Well, I do not wonder at it; you are civilized beyond the common herd; your mamma, careful of her own comfort and the beauty of her child, guards both. Your sunny summer-times go by in the shade of sylvan groves, or amid the whirl of Saratoga or Newport ball-rooms. I accept your ignorance; it is a pretty blossom in your maiden chaplet. For myself, I blush for my own familiarity with rough scenes chanced upon in wayward wanderings.
Let me tell you of a path among the "untrodden ways." Transport yourself with me.
Fancy a low, level, drowsy point of land, stretching out into the unbroken emerald green of Lake Superior, at the point where a narrow, yellowish river offers its tribute. The King of Lakes is exclusive; he disdains to blend his brilliant waters with those of the muddy river; a wavy line, distinctly and clearly defined, but seeming as if drawn by a trembling hand, undulates at their junction,—no democratic, union-seeking boundary, but the arbitrary line of division that separates the Sultan from the slave, the peer from the peasant.
Along this shore are scattered various buildings that seem to nod in the indolent sunshine of the bright, clear, quiet air of midsummer.
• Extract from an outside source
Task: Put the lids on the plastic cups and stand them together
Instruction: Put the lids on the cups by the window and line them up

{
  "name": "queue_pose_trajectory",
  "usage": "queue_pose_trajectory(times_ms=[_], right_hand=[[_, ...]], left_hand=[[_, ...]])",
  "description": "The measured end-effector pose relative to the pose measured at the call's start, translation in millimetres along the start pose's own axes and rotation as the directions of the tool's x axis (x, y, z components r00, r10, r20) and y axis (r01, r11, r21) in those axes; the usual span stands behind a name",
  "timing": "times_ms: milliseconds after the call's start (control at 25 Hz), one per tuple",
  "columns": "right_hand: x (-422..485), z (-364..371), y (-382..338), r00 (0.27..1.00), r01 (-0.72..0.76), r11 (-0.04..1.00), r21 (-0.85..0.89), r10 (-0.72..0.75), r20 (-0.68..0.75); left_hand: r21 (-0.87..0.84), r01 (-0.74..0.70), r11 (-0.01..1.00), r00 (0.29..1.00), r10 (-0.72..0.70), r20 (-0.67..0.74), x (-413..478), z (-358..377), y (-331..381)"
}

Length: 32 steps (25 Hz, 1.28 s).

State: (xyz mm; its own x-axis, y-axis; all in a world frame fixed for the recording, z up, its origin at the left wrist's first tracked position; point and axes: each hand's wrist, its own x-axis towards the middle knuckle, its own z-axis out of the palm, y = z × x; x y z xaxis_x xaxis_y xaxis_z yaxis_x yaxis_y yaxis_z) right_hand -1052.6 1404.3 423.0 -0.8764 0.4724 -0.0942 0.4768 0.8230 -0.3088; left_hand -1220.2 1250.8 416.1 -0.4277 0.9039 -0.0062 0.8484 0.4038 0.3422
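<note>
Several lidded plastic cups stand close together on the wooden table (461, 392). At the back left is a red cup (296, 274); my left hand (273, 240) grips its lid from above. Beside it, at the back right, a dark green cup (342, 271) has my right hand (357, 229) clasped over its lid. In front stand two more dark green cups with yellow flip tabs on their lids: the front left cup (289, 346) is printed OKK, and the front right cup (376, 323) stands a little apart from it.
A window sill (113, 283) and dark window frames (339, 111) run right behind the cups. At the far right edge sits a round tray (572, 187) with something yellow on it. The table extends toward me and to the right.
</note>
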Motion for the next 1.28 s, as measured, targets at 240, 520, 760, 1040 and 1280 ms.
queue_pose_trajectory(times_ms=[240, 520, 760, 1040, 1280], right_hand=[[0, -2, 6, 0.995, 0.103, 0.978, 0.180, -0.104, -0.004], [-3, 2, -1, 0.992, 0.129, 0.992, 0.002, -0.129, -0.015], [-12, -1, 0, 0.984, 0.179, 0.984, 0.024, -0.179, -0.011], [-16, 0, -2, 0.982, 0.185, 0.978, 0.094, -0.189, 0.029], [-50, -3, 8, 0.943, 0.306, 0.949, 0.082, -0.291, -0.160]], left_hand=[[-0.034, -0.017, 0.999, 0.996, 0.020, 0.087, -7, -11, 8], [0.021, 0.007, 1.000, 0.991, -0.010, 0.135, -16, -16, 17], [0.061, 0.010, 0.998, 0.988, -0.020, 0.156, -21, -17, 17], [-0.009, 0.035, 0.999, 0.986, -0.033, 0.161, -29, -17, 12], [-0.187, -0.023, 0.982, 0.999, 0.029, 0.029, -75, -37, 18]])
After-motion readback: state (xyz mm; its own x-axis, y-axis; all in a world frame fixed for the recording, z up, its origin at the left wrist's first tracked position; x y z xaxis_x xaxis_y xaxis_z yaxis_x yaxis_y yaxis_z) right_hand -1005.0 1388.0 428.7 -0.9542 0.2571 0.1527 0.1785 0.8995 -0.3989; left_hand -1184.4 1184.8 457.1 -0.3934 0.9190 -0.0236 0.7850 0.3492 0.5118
One of these, differing from the rest in its more modern construction, is a spacious hotel that holds itself proudly erect, and from its summit the gay flag of my country floats flauntingly.
We must pass this by, and go down a plank-covered walk to reach the sandy-golden beach where the green waves dash with silent dignity, in these long calms of July. Before the hotel the river flows also sleepily; but both shores are vocal with ladies' laughter and the singing of young girls, the lively chatter of a party of pleasure-tourists.
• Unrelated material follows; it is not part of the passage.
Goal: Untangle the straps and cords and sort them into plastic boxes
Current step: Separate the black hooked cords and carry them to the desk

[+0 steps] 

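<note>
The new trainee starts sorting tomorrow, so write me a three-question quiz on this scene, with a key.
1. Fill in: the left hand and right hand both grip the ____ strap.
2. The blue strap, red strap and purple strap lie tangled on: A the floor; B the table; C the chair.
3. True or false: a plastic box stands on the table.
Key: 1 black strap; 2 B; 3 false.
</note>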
The fine steamer that brought us to this point has gone,
"Sailing out into the west, Out into the west, as the sun went down";
but no "weeping and wringing of hands" was there; we knew it must "come back to the town,"—that we are merely transient waifs cast upon this quiet beach, flitting birds of passage who have alighted in the porticos of the "Bigelow House," Ontonagon, Michigan.
A long, low flat-boat, without visible sails, steam-pipes, or oars,—a narrow river-craft, with a box-like cabin at one end, the whole rude in its ensemble, and uncivilized in its details,—is the object that meets the gaze of those who would curiously inspect the means by which the adventurous novelty-seeking portion of our party are to be conveyed up this Ontonagon river to the great copper-mines that form the inestimable wealth of that region. For the metallic attraction has proved magnetic to the fancies of a few. A mine is a mystery; and mysteries, to the female mind, are delights.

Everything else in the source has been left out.